Beginning with the first line of the data below, extract each line up to and including the one containing "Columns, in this". Copy them exactly and add nothing.

--*--

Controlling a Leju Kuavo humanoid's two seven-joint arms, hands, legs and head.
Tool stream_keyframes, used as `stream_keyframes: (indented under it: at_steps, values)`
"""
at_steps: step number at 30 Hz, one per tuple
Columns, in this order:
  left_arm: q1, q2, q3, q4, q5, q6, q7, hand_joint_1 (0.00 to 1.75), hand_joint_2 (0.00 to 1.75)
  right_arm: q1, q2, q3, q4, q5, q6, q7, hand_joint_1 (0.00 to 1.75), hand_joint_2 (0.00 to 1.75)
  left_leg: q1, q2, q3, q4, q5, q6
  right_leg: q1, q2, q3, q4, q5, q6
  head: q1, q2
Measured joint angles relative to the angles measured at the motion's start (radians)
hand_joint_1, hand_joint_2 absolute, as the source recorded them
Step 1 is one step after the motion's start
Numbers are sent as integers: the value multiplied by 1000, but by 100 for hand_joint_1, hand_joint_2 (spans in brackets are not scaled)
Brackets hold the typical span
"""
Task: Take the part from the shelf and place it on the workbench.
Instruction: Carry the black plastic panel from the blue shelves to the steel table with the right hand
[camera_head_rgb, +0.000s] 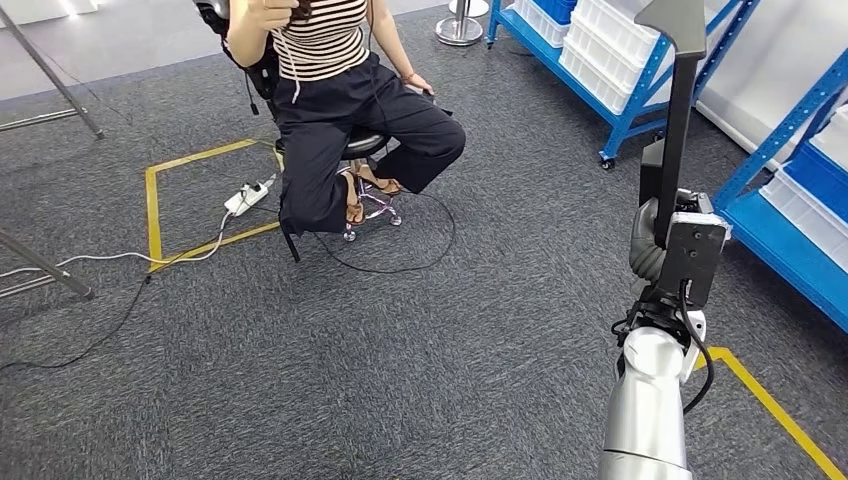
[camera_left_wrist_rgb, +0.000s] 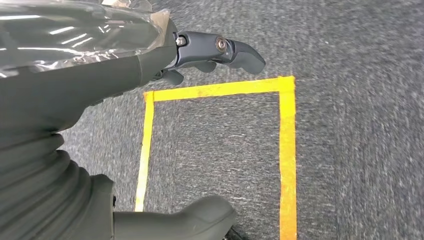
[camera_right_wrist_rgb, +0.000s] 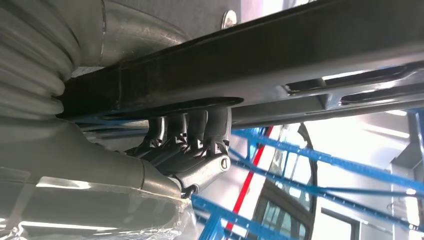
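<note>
The part (camera_head_rgb: 682, 120) is a long black bar with a grey wedge-shaped end, standing upright at the right of the head view. My right hand (camera_head_rgb: 657, 255) grips its lower end. In the right wrist view the dark fingers (camera_right_wrist_rgb: 192, 135) wrap around the black bar (camera_right_wrist_rgb: 280, 55). My left hand (camera_left_wrist_rgb: 125, 75) hangs over the grey carpet with its fingers (camera_left_wrist_rgb: 235, 50) and thumb (camera_left_wrist_rgb: 195, 217) apart and nothing between them.
A person (camera_head_rgb: 340, 100) sits on a wheeled stool ahead, with a power strip (camera_head_rgb: 250, 195) and cables on the carpet beside a yellow tape square (camera_head_rgb: 152, 215). Blue shelves with white bins (camera_head_rgb: 610, 50) stand at the back right and another blue rack (camera_head_rgb: 790, 220) close on the right. Tripod legs (camera_head_rgb: 50, 270) are at left.
</note>
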Motion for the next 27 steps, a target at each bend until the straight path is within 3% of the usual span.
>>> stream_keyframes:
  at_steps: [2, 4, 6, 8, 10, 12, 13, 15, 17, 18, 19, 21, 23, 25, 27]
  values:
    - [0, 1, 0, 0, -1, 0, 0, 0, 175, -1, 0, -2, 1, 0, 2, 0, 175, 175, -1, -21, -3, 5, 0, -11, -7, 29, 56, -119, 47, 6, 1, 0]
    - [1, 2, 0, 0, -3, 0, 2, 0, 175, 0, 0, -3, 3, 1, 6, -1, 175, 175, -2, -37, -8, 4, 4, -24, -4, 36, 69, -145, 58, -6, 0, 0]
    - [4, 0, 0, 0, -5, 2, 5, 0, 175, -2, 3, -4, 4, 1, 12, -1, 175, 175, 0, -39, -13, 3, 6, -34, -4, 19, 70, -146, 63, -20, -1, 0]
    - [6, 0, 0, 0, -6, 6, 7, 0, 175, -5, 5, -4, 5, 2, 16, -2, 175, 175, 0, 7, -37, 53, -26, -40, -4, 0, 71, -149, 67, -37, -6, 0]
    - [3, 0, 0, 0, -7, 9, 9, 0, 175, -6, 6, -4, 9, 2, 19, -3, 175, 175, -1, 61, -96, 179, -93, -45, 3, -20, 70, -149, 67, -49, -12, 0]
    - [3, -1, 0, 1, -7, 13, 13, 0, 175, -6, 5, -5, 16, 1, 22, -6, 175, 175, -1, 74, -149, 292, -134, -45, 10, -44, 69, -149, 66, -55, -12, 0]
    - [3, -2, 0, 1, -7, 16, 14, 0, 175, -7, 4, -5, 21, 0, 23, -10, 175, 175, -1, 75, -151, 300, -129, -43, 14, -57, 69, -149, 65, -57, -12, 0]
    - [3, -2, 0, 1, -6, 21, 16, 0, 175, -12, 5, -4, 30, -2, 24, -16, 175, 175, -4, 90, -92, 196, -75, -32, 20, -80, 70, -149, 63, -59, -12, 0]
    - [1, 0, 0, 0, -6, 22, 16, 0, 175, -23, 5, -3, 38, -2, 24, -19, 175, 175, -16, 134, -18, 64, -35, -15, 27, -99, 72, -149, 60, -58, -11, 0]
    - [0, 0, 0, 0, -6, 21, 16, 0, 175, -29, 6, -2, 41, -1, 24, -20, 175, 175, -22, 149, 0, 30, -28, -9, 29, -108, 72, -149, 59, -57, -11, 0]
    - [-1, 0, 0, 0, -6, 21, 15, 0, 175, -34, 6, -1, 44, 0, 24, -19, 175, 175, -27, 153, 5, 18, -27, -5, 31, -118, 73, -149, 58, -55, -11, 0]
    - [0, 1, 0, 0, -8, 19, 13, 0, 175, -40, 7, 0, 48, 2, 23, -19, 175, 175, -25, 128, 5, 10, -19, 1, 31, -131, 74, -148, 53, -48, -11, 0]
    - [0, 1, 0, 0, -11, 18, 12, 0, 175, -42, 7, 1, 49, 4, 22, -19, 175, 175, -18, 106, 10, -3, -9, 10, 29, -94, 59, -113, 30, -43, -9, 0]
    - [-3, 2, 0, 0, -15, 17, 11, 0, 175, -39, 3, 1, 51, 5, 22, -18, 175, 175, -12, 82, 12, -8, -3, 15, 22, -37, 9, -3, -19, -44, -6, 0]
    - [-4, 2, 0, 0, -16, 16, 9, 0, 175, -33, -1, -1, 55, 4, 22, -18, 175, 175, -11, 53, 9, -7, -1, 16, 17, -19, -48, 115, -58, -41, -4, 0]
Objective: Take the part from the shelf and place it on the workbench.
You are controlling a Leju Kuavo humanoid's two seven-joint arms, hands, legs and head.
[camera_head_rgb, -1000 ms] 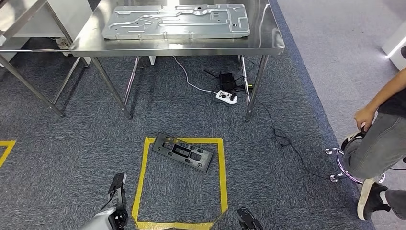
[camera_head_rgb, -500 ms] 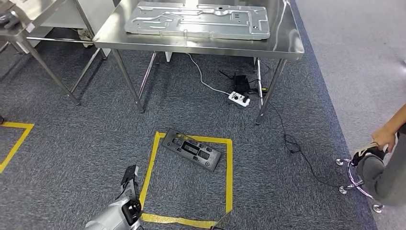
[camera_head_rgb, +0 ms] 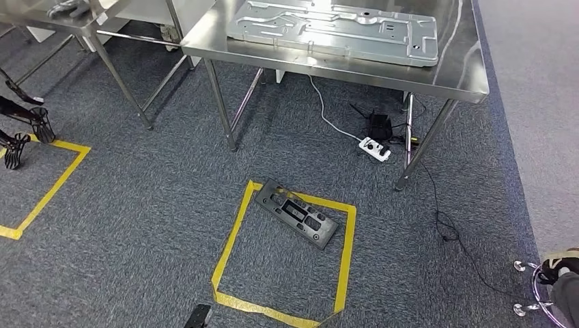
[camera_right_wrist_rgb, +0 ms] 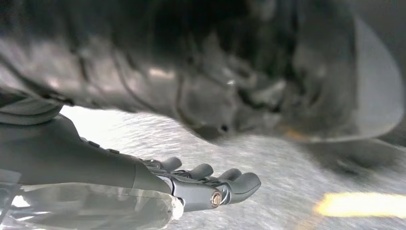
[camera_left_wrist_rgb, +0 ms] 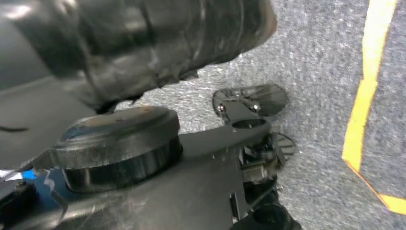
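Black plastic part (camera_head_rgb: 297, 213) lies on the carpet (camera_head_rgb: 157, 198), across the far edge of the yellow tape square (camera_head_rgb: 232, 246), in front of the steel workbench (camera_head_rgb: 450, 75) carrying a metal panel (camera_head_rgb: 334, 31). Right hand (camera_right_wrist_rgb: 206, 184) holds nothing, fingers loosely extended. Left hand (camera_left_wrist_rgb: 249, 143) grip state can't be told.

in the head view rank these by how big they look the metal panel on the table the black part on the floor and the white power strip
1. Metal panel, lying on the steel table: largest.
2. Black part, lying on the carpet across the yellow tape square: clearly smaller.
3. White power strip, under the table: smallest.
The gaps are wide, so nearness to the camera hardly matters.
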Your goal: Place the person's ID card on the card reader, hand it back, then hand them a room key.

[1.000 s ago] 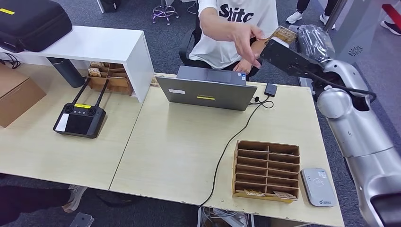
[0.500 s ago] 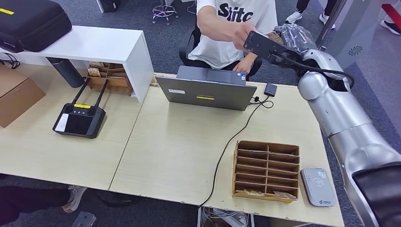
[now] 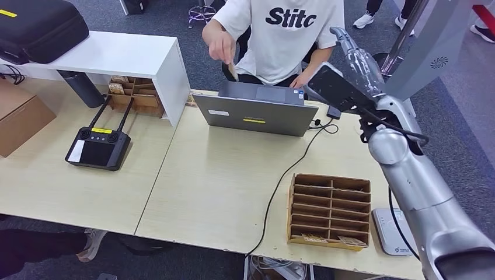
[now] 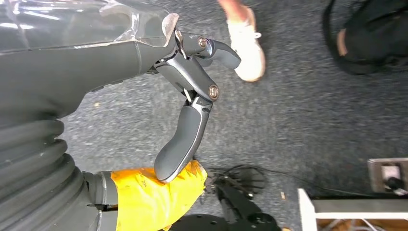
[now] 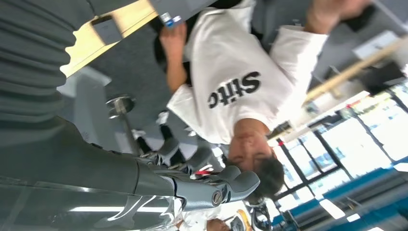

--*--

### RESPONSE BELOW:
Controlling a Leju Kuavo humanoid's two seven-joint arms, hands, legs and head.
Tool stream_keyframes, used as `stream_keyframes: (indented under it: at_steps, values)`
"""
at_steps: step number at 30 Hz, one per tuple
Columns, in this order:

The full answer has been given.